INFORMATION SHOWN:

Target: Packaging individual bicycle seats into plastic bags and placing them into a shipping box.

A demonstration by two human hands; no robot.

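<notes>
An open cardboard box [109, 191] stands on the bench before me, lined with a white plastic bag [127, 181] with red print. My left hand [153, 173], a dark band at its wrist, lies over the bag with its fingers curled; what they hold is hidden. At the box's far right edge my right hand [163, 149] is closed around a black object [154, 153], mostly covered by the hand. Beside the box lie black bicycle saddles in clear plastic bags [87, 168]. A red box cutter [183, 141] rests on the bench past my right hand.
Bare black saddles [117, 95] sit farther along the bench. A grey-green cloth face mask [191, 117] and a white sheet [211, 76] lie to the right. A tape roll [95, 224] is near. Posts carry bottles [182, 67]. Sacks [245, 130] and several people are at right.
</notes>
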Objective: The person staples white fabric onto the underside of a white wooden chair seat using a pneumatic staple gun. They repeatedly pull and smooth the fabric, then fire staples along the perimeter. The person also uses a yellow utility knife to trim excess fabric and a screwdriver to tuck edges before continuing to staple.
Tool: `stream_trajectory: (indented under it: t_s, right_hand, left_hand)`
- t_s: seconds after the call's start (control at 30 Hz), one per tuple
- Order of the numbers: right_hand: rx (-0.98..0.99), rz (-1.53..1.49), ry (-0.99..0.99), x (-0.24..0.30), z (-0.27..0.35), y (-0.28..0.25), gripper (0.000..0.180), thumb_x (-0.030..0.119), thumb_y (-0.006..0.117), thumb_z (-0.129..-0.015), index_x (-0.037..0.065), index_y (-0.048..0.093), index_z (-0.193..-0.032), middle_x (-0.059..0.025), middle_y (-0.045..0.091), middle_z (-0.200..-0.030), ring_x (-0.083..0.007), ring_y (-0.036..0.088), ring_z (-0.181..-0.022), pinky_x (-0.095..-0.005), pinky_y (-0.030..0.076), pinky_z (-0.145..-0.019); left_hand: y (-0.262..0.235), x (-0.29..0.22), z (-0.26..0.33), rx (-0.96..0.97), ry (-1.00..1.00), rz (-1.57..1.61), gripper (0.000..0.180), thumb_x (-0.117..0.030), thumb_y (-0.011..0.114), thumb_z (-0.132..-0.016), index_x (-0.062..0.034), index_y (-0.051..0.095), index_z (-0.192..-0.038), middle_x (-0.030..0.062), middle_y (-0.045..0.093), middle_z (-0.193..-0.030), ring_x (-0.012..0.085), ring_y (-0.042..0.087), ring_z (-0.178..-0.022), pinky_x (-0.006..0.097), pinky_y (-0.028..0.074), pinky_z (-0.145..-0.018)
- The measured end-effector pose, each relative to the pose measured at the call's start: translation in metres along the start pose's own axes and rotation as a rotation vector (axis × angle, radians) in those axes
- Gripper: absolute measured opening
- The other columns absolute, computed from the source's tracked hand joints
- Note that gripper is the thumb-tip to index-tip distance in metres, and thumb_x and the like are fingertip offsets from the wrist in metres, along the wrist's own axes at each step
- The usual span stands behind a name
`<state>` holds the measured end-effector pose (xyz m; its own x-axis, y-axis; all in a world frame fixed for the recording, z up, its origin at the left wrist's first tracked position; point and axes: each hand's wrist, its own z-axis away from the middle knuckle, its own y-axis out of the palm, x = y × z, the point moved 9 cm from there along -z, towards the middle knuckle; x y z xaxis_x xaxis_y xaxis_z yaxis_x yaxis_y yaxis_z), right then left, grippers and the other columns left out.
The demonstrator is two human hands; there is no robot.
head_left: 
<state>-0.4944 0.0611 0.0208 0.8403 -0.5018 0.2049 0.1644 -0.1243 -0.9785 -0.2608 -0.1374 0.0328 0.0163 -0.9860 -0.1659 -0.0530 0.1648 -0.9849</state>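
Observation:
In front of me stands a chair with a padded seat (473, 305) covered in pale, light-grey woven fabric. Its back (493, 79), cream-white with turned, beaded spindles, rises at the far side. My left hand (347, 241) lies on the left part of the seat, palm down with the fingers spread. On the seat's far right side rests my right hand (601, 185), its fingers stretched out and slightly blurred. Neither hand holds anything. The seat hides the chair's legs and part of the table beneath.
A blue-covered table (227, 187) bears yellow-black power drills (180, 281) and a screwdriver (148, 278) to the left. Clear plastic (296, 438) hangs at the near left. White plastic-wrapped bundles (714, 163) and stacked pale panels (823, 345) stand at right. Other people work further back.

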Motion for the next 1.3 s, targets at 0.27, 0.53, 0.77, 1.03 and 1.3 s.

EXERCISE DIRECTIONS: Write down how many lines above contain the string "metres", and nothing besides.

RESULT FOR THIS TASK: 2